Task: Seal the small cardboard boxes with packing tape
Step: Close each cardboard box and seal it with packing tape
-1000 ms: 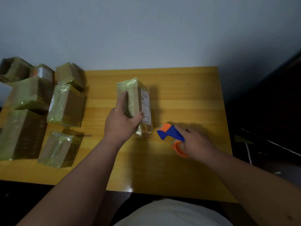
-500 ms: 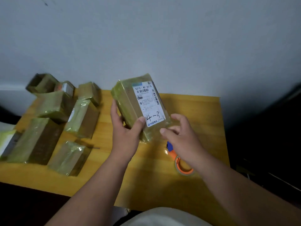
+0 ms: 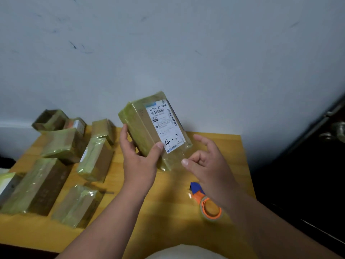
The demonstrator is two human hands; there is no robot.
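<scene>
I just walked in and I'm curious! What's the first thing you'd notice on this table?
The tape-wrapped brown cardboard box with a white shipping label marked "4-3" stands out, held up above the yellow wooden table in the left hand. The right hand hovers beside it, empty. An orange-cored roll of clear packing tape with a blue cutter lies below that hand, and a cluster of other wrapped cardboard boxes fills the table's left side.

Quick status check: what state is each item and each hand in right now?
labelled box: lifted off the table, wrapped in tape, label facing the camera
left hand: grips the labelled box
right hand: loosely curled, holds nothing
tape dispenser: lying on the table
pile of boxes: taped, resting on the table
</scene>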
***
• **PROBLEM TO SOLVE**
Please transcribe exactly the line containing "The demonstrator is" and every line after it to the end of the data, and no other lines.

• **EXERCISE OUTPUT**
The demonstrator is two human hands; there is no robot.
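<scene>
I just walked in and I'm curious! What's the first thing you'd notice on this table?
The tape-wrapped brown cardboard box with a white shipping label marked "4-3" stands out, held up above the yellow wooden table in the left hand. The right hand hovers beside it, empty. An orange-cored roll of clear packing tape with a blue cutter lies below that hand, and a cluster of other wrapped cardboard boxes fills the table's left side.

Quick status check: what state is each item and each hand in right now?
labelled box: lifted off the table, wrapped in tape, label facing the camera
left hand: grips the labelled box
right hand: loosely curled, holds nothing
tape dispenser: lying on the table
pile of boxes: taped, resting on the table
</scene>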

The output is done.